▶ **AIM OF THE EXERCISE**
Through the last line of the material below, starting at the line with "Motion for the", return every line exactly and only those.

▶ **DATASET EXCERPT**
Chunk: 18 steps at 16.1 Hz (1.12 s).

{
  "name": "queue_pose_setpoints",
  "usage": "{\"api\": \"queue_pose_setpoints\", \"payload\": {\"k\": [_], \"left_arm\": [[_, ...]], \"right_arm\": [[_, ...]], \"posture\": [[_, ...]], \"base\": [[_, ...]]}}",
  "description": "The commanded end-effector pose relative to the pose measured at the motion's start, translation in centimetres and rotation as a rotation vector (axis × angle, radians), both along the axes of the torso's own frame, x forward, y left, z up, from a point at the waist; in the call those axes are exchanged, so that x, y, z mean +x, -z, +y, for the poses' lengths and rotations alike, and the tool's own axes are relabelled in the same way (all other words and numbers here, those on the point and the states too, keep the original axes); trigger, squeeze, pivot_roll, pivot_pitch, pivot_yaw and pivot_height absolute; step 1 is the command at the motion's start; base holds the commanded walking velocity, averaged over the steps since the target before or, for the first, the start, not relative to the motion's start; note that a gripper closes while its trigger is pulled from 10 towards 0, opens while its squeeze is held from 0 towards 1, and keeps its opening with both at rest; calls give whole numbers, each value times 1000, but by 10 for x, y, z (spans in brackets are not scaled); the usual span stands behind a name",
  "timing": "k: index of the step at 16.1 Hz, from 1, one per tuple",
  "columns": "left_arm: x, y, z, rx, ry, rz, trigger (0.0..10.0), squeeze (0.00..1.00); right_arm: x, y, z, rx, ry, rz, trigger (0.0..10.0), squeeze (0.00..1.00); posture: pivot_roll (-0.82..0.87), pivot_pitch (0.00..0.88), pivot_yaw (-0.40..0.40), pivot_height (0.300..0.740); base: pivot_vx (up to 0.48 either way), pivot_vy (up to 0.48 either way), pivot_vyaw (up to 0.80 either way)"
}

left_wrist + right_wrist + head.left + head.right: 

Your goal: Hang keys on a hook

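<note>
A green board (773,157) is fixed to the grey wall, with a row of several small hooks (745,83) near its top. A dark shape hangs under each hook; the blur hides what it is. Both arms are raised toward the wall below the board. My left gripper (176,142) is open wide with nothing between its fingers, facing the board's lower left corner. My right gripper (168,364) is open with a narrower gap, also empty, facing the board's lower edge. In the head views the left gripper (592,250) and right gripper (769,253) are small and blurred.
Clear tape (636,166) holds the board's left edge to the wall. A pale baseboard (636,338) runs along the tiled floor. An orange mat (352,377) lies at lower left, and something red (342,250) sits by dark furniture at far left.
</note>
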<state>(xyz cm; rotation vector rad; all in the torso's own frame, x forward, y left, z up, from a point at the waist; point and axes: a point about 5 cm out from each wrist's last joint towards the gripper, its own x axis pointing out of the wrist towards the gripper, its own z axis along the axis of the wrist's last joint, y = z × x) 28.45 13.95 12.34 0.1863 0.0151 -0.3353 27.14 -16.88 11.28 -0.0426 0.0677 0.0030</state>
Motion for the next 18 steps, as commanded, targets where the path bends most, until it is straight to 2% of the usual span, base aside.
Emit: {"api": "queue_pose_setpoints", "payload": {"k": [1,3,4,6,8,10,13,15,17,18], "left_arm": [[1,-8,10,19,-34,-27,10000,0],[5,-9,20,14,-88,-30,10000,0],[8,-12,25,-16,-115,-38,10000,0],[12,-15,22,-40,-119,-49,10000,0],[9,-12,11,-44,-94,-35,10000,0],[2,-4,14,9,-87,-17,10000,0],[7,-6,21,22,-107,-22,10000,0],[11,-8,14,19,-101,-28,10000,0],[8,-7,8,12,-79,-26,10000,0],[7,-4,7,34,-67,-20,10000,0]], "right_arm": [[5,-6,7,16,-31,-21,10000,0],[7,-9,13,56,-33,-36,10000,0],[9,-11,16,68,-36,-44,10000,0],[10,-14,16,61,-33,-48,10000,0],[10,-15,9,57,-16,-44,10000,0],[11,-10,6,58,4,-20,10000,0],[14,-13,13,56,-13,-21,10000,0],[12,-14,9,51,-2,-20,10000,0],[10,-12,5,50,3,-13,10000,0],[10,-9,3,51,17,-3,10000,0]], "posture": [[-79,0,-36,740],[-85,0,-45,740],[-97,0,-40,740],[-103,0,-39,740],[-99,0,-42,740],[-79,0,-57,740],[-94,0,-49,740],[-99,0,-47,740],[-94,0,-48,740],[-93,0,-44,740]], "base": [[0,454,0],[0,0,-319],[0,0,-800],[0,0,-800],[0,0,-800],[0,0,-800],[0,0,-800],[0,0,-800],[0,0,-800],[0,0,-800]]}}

▶ **PROBLEM SOLUTION**
Motion for the next 18 steps, as commanded, targets where the path bends most, until it is straight to 2% of the usual span, base aside.
Emit: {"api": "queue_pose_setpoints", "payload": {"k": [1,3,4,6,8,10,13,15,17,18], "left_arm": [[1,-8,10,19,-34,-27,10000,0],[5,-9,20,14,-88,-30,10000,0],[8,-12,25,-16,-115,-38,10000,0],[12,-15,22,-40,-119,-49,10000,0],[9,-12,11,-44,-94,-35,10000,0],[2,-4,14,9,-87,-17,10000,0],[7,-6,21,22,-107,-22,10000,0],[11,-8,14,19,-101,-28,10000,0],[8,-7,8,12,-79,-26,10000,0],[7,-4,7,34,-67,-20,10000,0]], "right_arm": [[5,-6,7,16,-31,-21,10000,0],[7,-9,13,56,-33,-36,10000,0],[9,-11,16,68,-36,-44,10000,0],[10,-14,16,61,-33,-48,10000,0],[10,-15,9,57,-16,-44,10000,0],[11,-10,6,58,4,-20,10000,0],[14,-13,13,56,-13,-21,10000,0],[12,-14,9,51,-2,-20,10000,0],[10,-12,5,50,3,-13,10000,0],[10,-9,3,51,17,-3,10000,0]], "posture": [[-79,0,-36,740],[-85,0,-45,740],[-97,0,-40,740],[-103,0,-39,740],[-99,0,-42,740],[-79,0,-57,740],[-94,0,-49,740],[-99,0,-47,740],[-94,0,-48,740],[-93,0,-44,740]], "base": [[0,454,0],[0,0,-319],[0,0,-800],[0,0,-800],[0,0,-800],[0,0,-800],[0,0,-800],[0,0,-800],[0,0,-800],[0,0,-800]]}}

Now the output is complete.